# Are Colnago in the Tour de France this year ??



## nicensleazy (Aug 3, 2008)

I can't see a Colnago bike in the Tour this year. Bloody shame, the EPS should be raced!


----------



## El Guapo (Dec 10, 2002)

*No.*

Trek, Cervelo, Specialized, Cannondale, BH, Giant, Pinarello, Kuota, Wilier, Ridley, Canyon, La Pierre...

I am not aware of any others.


----------



## nicensleazy (Aug 3, 2008)

Bloody shame


----------



## Sojourneyman (Jun 22, 2007)

El Guapo said:


> Trek, Cervelo, Specialized, Cannondale, BH, Giant, Pinarello, Kuota, Wilier, Ridley, Canyon, La Pierre...
> 
> I am not aware of any others.


Milram on Focus. 

It is weird not to see Colnagos in the peloton


----------



## nicensleazy (Aug 3, 2008)

It would of been a great opportunity to show-case the new EPS!


----------



## cpark (Oct 13, 2004)

El Guapo said:


> Trek, Cervelo, Specialized, Cannondale, BH, Giant, Pinarello, Kuota, Wilier, Ridley, Canyon, La Pierre...
> 
> I am not aware of any others.


and Time.


----------



## BikeNerd2453 (Jul 4, 2005)

Felt...the Garmin team...


----------



## ClassicSteel71 (Mar 5, 2009)

Is Euskaltel still on Orbea?


----------



## ElvisMerckx (Oct 11, 2002)

El Guapo said:


> Trek, Cervelo, Specialized, Cannondale, BH, Giant, Pinarello, Kuota, Wilier, Ridley, Canyon, La Pierre...
> 
> I am not aware of any others.


In addition to the others mentioned in this thread, you also missed: Scott (Columbia), Look (Cofidis), and Koga (Skil).

Like Colnago, Kuota is not being ridden in the 09 TdF.


----------



## cpark (Oct 13, 2004)

ElvisMerckx said:


> In addition to the others mentioned in this thread, you also missed: Scott (Columbia), Look (Cofidis), and Koga (Skil).
> 
> Like Colnago, Kuota is not being ridden in the 09 TdF.


Kuota is in 09 Tour.
Agritubel is on it.


----------



## halfnhalf (Apr 16, 2006)

Isn't Team BBox on Time??


----------



## nicensleazy (Aug 3, 2008)

Ah....just thinking...the EPS was show cased last year with Erik Zabel!


----------



## iyeoh (Jan 6, 2005)

Too expensive ? These teams have to pay something for their bikes or are they completely free ?


----------



## nicensleazy (Aug 3, 2008)

..................


----------



## corky (Feb 5, 2005)

It's all about money.... Giant usurped Colnago with a wad of more cash thjis year.
With teams struggling to find sponsors they'll go with whoever pays the most.
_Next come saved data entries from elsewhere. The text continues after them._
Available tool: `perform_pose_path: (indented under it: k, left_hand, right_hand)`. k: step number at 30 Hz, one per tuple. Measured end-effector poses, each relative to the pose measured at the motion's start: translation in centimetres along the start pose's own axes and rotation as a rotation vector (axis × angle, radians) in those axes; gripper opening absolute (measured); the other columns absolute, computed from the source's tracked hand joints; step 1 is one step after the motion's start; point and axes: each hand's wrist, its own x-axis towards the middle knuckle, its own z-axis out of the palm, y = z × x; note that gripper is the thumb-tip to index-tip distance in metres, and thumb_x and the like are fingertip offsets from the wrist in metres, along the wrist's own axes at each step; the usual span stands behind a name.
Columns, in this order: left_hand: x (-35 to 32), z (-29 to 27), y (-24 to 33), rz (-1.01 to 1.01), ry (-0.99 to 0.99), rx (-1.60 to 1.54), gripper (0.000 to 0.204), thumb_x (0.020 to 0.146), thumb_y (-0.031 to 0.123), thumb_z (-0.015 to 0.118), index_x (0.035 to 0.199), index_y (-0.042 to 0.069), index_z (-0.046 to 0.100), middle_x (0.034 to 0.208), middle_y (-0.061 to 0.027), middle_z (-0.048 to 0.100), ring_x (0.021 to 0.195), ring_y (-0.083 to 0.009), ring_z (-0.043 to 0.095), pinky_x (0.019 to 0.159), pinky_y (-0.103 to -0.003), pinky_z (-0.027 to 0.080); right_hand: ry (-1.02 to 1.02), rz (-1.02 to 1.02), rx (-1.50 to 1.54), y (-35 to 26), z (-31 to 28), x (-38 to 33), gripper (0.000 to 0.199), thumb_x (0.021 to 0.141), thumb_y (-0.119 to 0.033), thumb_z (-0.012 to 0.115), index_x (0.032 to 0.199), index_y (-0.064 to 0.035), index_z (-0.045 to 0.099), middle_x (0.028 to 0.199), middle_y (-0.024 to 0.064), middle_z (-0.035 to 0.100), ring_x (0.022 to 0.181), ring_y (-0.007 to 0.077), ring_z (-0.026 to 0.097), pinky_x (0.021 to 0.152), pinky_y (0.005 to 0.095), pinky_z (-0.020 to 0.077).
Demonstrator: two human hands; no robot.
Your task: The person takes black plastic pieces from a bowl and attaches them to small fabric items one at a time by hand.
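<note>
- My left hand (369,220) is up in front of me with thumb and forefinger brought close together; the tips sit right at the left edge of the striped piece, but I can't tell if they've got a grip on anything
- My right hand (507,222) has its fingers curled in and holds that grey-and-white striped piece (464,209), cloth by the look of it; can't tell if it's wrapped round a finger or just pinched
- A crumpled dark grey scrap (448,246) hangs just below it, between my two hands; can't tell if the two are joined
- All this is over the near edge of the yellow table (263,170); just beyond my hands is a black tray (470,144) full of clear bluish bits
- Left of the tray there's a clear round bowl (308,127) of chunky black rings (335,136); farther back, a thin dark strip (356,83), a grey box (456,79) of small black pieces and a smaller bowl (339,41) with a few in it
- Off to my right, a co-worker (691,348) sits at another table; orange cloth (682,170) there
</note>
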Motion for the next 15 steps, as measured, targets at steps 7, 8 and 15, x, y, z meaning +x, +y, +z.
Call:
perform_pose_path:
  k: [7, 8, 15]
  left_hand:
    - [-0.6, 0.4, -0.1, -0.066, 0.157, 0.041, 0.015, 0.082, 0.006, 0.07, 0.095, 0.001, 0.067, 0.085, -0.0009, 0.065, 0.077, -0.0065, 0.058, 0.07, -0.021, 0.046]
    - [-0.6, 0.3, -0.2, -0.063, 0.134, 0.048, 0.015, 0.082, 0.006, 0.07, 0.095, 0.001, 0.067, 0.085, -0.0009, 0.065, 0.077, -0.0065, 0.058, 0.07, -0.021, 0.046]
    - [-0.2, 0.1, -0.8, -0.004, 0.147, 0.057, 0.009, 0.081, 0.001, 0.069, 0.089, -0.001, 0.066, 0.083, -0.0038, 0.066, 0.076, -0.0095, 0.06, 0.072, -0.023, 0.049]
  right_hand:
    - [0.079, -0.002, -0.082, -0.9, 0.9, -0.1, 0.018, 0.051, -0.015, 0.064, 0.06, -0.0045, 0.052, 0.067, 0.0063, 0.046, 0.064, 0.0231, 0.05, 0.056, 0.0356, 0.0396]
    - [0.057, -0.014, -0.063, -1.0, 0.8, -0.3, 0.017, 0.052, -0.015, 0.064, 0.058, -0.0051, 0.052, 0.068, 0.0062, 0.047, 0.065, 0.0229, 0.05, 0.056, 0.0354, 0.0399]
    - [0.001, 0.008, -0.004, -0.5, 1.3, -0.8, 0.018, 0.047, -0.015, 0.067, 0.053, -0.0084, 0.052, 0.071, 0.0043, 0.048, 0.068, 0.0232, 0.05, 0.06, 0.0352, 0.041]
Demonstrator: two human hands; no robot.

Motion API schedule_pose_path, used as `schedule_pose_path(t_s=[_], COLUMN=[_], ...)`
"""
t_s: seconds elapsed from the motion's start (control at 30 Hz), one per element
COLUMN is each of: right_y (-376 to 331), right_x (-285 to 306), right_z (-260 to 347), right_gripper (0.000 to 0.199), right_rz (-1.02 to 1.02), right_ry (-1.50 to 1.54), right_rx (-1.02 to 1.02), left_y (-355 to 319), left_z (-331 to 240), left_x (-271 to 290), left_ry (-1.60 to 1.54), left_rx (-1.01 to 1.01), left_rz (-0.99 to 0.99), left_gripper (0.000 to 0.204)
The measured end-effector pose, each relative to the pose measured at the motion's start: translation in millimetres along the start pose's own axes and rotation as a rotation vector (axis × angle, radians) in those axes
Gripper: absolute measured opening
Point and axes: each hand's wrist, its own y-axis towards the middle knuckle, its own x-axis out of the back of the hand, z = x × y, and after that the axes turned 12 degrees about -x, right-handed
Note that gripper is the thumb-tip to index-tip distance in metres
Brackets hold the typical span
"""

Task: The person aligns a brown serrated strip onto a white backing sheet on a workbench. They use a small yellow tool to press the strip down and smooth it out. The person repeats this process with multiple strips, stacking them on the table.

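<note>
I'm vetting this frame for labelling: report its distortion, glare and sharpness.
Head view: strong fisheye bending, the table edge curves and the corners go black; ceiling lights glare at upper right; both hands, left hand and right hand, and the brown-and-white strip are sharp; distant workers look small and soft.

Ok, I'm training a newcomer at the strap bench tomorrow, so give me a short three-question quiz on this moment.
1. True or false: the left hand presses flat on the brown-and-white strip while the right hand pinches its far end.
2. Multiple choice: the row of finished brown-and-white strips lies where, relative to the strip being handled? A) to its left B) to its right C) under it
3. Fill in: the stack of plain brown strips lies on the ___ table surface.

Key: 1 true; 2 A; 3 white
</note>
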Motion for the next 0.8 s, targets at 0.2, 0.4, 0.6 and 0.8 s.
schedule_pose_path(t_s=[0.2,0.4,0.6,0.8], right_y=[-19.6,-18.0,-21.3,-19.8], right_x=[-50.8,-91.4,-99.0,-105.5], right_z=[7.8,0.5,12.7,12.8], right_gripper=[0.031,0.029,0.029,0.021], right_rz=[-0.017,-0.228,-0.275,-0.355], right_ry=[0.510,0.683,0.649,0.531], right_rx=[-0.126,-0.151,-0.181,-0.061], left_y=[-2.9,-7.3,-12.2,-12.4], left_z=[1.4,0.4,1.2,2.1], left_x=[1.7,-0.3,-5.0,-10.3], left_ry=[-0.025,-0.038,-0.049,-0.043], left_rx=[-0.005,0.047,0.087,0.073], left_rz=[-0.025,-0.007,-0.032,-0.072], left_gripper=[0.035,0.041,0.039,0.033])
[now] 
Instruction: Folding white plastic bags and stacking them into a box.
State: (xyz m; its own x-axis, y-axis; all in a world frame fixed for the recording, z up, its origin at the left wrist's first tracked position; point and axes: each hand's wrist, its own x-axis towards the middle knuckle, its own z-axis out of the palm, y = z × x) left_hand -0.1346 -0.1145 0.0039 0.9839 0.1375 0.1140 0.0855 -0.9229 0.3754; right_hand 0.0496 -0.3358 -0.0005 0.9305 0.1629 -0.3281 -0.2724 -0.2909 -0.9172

I can see Colnago not getting back into a 'major league' outfit again.


----------



## Italianrider76 (May 13, 2005)

Skil Shimano on Koga


----------



## iyeoh (Jan 6, 2005)

corky said:


> It's all about money.... Giant usurped Colnago with a wad of more cash thjis year.
> With teams struggling to find sponsors they'll go with whoever pays the most. I can see Colnago not getting back into a 'major league' outfit again.



The manufacturers have to supply a gazillion frames, and then fork out a wad of cash? In that case, I don't blame old man Ernesto. Demand for his frames outstrips supply. Hell,pro cyclists with free bikes pay money to buy Colnagos. In my view, they are the best frames in the world. He's got more than enough brand recognition and a loyal following. His frames sell themselves. No advertising needed at all. Let Giant supply the frames and the money.


----------



## cpark (Oct 13, 2004)

iyeoh said:


> The manufacturers have to supply a gazillion frames, and then fork out a wad of cash? In that case, I don't blame old man Ernesto. Demand for his frames outstrips supply. Hell,pro cyclists with free bikes pay money to buy Colnagos. In my view, they are the best frames in the world. He's got more than enough brand recognition and a loyal following. His frames sell themselves. No advertising needed at all. Let Giant supply the frames and the money.


I have to disagree. 
In my opinion, consistent marketing investment is needed in order a company to maintain the customers. I don't think missing one Tour is a big deal but they need to retool their marketing work and get back into recruiting younger consumers. 
I used to love Colnagos in the 80's and still do but I have to think that many younger riders will more likely buy Cervelo, Trek, Giants, Pinarello, Specialized, Look and Time before they buy Colnago. After all, many of the Colango frames are made in the same factory in Asia where other frames are made, I think (please correct me if I'm wrong). 

Just my opinion.....


----------



## rdolson (Sep 2, 2003)

There are so many fabulous frames out there that are not at the tour. Parlee, Colnago, Lynskey, and so many many more... 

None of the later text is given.